● **Problem statement**: Copy the data below exactly, but not the pictures it contains.

━━━ Supplied material ━━━

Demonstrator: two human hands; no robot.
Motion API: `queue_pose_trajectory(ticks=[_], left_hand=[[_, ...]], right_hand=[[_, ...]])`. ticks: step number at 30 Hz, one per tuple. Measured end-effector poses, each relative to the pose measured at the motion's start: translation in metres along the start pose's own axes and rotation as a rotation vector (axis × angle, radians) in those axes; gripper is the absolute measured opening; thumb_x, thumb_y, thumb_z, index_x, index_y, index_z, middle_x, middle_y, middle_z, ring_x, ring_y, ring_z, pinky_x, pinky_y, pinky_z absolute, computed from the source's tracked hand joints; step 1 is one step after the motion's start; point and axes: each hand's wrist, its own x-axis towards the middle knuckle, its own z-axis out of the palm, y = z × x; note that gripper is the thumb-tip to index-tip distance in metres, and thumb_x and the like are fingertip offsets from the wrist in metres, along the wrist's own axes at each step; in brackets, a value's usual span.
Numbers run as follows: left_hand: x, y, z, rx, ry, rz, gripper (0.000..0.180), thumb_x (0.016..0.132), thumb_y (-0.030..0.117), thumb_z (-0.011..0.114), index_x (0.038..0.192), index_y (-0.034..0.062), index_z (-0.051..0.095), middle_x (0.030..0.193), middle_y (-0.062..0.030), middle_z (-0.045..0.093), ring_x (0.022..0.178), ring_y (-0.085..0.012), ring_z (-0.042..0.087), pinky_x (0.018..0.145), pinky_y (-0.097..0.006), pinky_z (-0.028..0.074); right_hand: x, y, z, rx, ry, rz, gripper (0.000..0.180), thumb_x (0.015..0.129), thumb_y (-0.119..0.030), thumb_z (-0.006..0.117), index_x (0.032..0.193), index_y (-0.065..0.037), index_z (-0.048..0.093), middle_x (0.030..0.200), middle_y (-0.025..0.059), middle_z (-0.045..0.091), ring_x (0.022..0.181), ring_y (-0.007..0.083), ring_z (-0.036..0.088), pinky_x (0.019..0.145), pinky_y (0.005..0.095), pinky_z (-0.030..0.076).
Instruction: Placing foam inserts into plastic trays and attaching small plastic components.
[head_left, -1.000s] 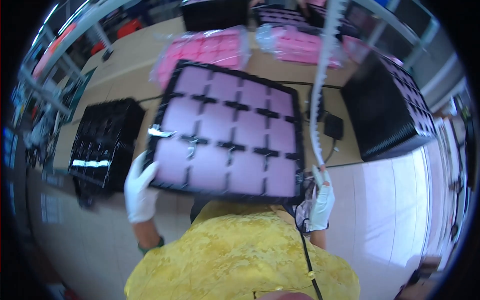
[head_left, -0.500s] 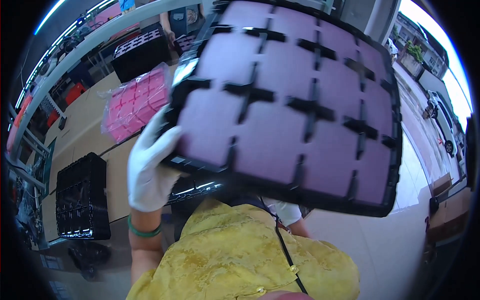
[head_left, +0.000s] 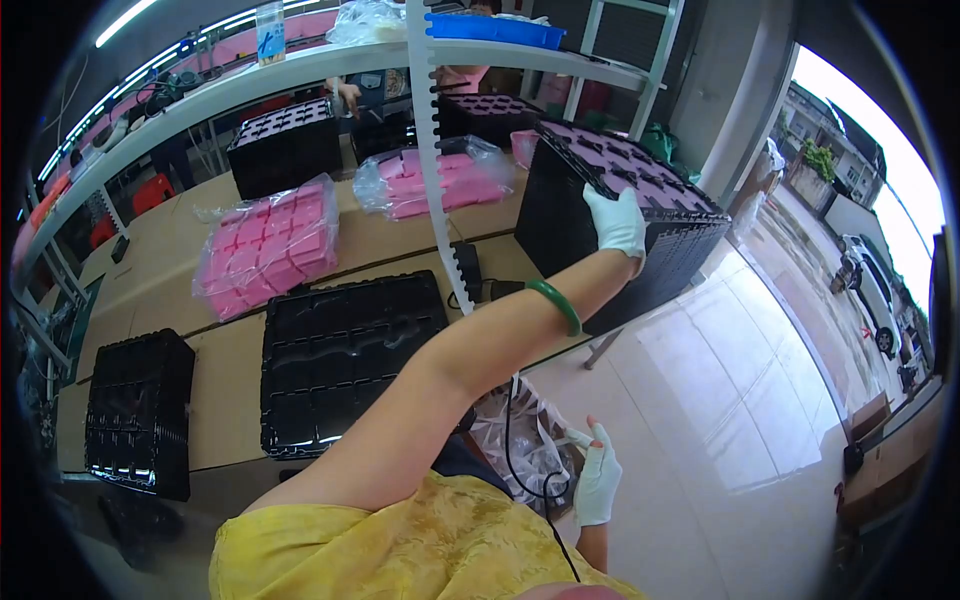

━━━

● **Solution below**:
Demonstrator: two human hands; no robot.
Motion API: `queue_pose_trajectory(ticks=[_], left_hand=[[_, ...]], right_hand=[[_, ...]])`. ticks: step number at 30 Hz, one per tuple. Measured end-effector poses, each relative to the pose measured at the motion's start: translation in metres along the start pose's own axes and rotation as a rotation vector (axis × angle, radians) in those axes; gripper is the absolute measured opening; thumb_x, thumb_y, thumb_z, index_x, index_y, index_z, middle_x, middle_y, middle_z, ring_x, ring_y, ring_z, pinky_x, pinky_y, pinky_z absolute, computed from the source's tracked hand joints; step 1 is one step after the motion's start; point and axes: each hand's wrist, its own x-axis towards the middle knuckle, its own z-axis out of the palm, y = z × x; note that gripper is the thumb-tip to index-tip distance in metres, and thumb_x and the like are fingertip offsets from the wrist in metres, along the wrist's own axes at each step; in brackets, a value's usual span.
Numbers run as follows: left_hand: x, y, z, rx, ry, rz, gripper (0.000..0.180), thumb_x (0.016..0.132), thumb_y (-0.030..0.117), thumb_z (-0.011..0.114), index_x (0.038..0.192), index_y (-0.034..0.062), index_z (-0.051..0.095), middle_x (0.030..0.193), middle_y (-0.062..0.030), middle_z (-0.045..0.093), ring_x (0.022..0.178), ring_y (-0.085..0.012), ring_z (-0.042..0.087), pinky_x (0.018..0.145), pinky_y (-0.097..0.006), pinky_z (-0.028..0.074); right_hand: x, y, z, rx, ry, rz, gripper (0.000..0.180), thumb_x (0.015..0.129), thumb_y (-0.119..0.030), thumb_z (-0.006..0.117), index_x (0.032..0.193), index_y (-0.065..0.037), index_z (-0.048..0.093), middle_x (0.030..0.200), middle_y (-0.025..0.059), middle_z (-0.045..0.091), ring_x (0.022..0.181), ring_y (-0.007..0.083), ring_z (-0.036..0.088), pinky_x (0.019..0.145), pinky_y (0.005..0.095), pinky_z (-0.030..0.076).
Instruction: Placing foam inserts into plastic trays and attaching small plastic components.
[head_left, -1.000s] 
[head_left, -0.500s] 
[head_left, +0.000s] 

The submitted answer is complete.